Submitted to: Veterinary Pathology
Publication Type: Peer Reviewed Journal
Publication Acceptance Date: 8/27/2007
Publication Date: 1/1/2008
Citation: Hamir, A.N., Kunkle, R.A., Richt, J.A., Miller, J.M., Greenlee, J.J. 2008. Experimental transmission of US scrapie agent by nasal, peritoneal, and conjunctival routes to genetically susceptible sheep. Veterinary Pathology. 45(1):7-11.
Interpretive Summary: This study documents experimental inoculation of scrapie into genetically susceptible sheep via three different inoculation routes (nasal, peritoneal, and conjunctival). Except for two sheep, all inoculated animals were euthanized when advanced clinical signs of scrapie were observed between 19-46 months post inoculation (MPI). Lesions of scrapie were present in the brains of these sheep and the agent was detected in their tissues by laboratory tests. One intranasally inoculated sheep euthanized at 12 MPI had presence of the agent in the upper respiratory tract. These results indicate that the upper respiratory tract (specifically the pharyngeal tonsil) may serve as a portal of entry for the scrapie agent in scrapie-infected environments.

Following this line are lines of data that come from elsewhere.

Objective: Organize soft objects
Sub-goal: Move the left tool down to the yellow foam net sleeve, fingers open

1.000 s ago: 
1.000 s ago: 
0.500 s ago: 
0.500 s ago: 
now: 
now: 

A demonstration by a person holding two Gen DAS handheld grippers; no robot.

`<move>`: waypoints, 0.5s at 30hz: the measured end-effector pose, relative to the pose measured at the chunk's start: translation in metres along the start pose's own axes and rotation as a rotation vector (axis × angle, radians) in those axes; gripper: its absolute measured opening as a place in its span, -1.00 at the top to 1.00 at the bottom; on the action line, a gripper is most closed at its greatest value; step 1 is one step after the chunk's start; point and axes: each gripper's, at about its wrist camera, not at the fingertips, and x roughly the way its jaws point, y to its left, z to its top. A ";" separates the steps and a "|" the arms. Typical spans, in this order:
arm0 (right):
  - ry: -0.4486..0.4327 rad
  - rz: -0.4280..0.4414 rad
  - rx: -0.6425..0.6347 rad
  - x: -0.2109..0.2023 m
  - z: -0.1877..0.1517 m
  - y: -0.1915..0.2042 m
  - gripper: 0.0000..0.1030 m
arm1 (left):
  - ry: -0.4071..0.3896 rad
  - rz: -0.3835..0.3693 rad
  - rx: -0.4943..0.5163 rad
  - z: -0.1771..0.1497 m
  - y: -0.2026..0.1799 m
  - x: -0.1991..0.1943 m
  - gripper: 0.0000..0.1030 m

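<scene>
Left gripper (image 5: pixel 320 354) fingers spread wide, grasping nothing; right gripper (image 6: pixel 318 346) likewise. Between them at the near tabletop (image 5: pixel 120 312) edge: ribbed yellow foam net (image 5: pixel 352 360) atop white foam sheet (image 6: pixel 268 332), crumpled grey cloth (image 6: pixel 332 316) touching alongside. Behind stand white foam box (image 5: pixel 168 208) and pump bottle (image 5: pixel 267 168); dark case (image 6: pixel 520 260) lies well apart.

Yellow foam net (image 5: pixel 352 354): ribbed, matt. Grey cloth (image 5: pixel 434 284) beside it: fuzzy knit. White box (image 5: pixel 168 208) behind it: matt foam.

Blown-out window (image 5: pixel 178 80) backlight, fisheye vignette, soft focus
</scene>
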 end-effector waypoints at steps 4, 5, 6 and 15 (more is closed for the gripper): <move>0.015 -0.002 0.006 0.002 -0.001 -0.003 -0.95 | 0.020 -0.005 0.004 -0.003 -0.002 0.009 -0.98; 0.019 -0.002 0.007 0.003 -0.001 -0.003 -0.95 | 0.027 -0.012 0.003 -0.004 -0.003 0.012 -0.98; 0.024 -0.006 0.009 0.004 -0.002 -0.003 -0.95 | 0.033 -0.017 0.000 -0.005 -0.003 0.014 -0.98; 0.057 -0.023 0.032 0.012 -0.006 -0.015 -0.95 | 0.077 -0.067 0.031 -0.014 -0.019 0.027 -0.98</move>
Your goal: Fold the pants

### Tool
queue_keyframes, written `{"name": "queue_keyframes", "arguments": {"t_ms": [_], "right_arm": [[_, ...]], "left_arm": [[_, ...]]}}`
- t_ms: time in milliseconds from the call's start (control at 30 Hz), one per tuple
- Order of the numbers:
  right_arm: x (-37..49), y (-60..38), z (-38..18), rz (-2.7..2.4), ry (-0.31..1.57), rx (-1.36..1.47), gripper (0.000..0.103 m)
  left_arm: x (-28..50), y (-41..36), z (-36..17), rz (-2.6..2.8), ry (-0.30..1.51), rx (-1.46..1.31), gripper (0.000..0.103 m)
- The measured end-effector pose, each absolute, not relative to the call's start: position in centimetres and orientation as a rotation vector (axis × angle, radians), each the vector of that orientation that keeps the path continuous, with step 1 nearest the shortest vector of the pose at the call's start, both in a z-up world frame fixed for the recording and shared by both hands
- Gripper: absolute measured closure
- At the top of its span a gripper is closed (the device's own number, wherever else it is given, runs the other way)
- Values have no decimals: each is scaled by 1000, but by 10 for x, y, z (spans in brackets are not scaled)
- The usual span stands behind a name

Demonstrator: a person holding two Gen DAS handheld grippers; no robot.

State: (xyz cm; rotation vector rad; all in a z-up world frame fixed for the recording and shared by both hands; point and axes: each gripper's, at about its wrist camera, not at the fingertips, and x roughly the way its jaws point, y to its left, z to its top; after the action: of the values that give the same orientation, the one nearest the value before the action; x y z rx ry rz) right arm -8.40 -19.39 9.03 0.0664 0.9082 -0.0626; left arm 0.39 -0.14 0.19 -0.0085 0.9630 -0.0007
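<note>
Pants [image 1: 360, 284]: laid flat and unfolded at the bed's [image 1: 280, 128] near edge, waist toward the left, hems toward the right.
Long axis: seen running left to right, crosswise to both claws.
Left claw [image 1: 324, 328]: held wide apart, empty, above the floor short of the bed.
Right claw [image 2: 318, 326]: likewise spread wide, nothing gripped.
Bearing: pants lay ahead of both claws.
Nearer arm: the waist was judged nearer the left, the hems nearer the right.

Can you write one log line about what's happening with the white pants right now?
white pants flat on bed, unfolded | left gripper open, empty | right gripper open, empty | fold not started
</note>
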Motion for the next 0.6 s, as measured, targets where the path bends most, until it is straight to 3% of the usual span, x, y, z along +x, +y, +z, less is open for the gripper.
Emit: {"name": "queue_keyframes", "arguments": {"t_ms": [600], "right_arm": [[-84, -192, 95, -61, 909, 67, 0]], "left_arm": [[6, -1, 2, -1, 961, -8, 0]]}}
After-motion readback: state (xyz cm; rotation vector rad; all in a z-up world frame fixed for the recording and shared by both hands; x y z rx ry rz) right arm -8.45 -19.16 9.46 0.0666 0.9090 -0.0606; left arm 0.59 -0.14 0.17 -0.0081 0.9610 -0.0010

Technical Abstract: Scrapie is a naturally occurring fatal neurodegenerative disease of sheep and goats. This study documents incubation periods, pathological findings and distribution of abnormal prion proteins (PrP**Sc) by immunohistochemistry in tissues of genetically susceptible sheep inoculated with U.S. sheep scrapie agent. Four-month-old Suffolk lambs (QQ at codon 171) were inoculated by one of three different routes (nasal, peritoneal and conjunctival) with an inoculum (No. 13-7) consisting of a pool of scrapie-affected sheep brains. Except for two sheep, all inoculated animals were euthanized when advanced clinical signs of scrapie were observed between 19-46 months post inoculation (MPI). Spongiform lesions in the brains and labeling of PrP**Sc in central nervous system (CNS) and lymphoid tissues were present in these sheep. One intranasally inoculated sheep euthanized at 12 MPI had presence of PrP**Sc which was confined to the pharyngeal tonsil. These results indicate that the upper respiratory tract, specifically the pharyngeal tonsil may serve as a portal of entry for prion protein in scrapie-infected environments.